The Dark Lord did not like that commentary. His eyes narrowed into thin slits. "Who are you?" he repeated impatiently.

When Draco was in the position that he and Harry had agreed upon, he pulled the hood of the cloak up and revealed his face. He took enormous pleasure in the unmistakably horrified gasp that escaped Pywercaseley. He surely had not forgotten what had happened the last time he stumbled upon the blonde. "You ...!"

Draco sneered. "Yes, it's me all right. Whatchu going to do about it?"

A cold rage sprang up in Pywercaseley's face. "You wouldn't want to know, Malfoy. I can fuck you up so bad you won't even recognise yourself in the mirror, and I can do it only by a light twitch of my hand."

"Really? I'm not impressed. I know loads of people who can do better," Draco yawned.

"So you dare to challenge me? That is foolish, even for you. You think you can win over me? You think you can eliminate me from the face of the earth like you eliminated He-Who-Must-Not-Be-Named and your parents?"

"Come on, you know it was a little bit more than that … Sixty-seven Death Eaters, taken out with four shots. And I must say I'm surprised that you of all people are afraid of speaking his name, even this long after his death."

Oh, how he loved teasing that fake Dark Lord, because he saw something that the Lord did not: Harry had removed his Invisibility Cloak and taken out his wand.
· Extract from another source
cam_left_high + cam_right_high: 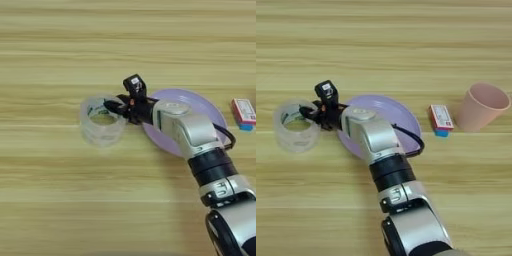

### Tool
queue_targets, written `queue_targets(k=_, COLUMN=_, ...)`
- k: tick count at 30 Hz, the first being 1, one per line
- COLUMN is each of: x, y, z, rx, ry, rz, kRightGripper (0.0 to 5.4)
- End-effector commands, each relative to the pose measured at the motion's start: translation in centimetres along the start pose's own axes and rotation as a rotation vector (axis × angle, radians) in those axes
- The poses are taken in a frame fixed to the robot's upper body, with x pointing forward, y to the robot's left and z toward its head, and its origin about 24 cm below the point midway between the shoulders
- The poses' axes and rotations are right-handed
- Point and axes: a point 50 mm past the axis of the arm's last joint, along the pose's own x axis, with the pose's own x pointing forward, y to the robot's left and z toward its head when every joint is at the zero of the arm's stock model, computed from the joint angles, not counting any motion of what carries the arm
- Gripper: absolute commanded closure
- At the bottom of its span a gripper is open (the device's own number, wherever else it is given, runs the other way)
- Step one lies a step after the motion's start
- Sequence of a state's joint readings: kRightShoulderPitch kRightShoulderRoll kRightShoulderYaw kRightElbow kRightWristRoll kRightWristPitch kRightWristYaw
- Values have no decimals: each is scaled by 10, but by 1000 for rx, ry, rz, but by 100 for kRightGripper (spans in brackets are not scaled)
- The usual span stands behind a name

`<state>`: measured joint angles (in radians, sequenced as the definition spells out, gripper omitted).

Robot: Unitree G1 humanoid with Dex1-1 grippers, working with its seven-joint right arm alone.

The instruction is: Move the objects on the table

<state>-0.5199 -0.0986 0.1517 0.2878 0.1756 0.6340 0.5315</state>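
Tape roll (pixel 102 120), clear with a green-printed core, stands on the bench (pixel 60 200) at the left of the scene, and the tool (pixel 120 106) sits right at its right-hand rim: one black finger reaches over the rim into the roll's hollow, while the other part of the tool rises above and behind it with a small white label on top. Whether the fingers are pinching the roll's wall or merely lying across it cannot be told from either view. The silver forearm (pixel 373 135) comes up from the bottom right edge, runs diagonally toward the upper left, and crosses over the near left part of the round lavender plate (pixel 401 117), hiding much of it; a black cable loops out from the wrist over the plate's right side. The plate lies flat just right of the tape roll, and the part of it that shows carries nothing. Further right, apart from the plate, lies the small flat red-and-white box (pixel 441 116), with the small blue bar (pixel 441 133) touching its near end. Beyond them, near the right edge, a pink cup (pixel 482 106) stands upright with its mouth open; nothing can be seen inside it.
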Motion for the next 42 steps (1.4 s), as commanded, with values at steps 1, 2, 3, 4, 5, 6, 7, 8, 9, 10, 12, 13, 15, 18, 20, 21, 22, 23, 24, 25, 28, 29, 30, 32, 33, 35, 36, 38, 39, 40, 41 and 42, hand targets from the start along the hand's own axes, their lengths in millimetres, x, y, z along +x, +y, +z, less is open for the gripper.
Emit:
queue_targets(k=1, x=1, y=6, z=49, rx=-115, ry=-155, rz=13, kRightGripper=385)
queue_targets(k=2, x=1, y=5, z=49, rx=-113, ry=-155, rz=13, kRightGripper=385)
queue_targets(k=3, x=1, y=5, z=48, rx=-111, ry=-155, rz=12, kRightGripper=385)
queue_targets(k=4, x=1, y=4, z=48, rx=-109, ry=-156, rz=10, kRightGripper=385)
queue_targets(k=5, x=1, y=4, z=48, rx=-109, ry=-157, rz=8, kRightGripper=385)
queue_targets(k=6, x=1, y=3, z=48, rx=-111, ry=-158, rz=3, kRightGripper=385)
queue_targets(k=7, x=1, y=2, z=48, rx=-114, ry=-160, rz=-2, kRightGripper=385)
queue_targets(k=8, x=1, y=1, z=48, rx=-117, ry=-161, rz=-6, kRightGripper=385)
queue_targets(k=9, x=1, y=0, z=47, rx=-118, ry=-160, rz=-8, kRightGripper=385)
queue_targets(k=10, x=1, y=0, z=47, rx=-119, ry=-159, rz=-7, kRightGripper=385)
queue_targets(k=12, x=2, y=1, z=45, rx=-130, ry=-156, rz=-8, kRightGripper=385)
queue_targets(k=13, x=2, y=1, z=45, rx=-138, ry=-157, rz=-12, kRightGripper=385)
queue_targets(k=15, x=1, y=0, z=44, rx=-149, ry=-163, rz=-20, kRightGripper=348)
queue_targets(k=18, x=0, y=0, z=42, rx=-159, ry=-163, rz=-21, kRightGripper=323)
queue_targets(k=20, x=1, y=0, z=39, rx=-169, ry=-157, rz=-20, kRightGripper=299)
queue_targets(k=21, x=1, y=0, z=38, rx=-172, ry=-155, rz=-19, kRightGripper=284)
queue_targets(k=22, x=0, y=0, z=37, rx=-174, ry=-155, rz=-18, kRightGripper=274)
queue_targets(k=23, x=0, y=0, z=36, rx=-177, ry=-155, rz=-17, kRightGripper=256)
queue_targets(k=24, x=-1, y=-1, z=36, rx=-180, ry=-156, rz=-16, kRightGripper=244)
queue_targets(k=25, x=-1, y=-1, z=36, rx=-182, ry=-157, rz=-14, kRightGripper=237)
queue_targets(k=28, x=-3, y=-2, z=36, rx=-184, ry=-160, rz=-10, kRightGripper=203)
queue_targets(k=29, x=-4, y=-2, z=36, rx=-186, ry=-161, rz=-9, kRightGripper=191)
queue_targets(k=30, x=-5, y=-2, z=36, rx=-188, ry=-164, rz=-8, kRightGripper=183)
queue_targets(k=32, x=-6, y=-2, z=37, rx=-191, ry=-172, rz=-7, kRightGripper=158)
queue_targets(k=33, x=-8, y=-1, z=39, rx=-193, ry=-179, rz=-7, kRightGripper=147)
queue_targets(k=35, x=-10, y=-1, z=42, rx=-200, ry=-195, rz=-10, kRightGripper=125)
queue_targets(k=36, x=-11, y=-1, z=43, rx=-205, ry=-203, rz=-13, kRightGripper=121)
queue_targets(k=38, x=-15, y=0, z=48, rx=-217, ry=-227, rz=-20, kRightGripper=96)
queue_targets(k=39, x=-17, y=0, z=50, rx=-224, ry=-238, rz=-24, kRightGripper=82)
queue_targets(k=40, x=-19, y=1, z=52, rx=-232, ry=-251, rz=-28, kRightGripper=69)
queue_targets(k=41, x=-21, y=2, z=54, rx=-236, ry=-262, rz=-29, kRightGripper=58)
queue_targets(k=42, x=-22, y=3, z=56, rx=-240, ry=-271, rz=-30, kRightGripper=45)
Pywercaseley laughed. "You think that will intimidate me? Make me whimper and beg for mercy? Come on, you don't even have me at a clear shot. You don't even have a wand!"

Draco gave him a dark smile. "No, but he does."

Pywercaseley knitted his brows and slowly began to turn around to see who Draco was talking about. All of a sudden, everything happened so fast. Harry uttered the death curse and the green light hit the Dark Lord in the chest and sent him flying through the air in an odd dance, and in the same second, the door to the office opened and the Death Eater guards outside stepped into the circular room, and they saw Harry curse Pywercaseley, so they raised their own wands and directed the very same curse at Harry. One of them missed, but the other hit him in the small of his back.

He fell forward on his hands and knees, but this time he did not even lose consciousness, did not even stay down for a fraction of a second, but instantly got back up and directed a few minor jinxes and hexes at the Death Eaters inside the door.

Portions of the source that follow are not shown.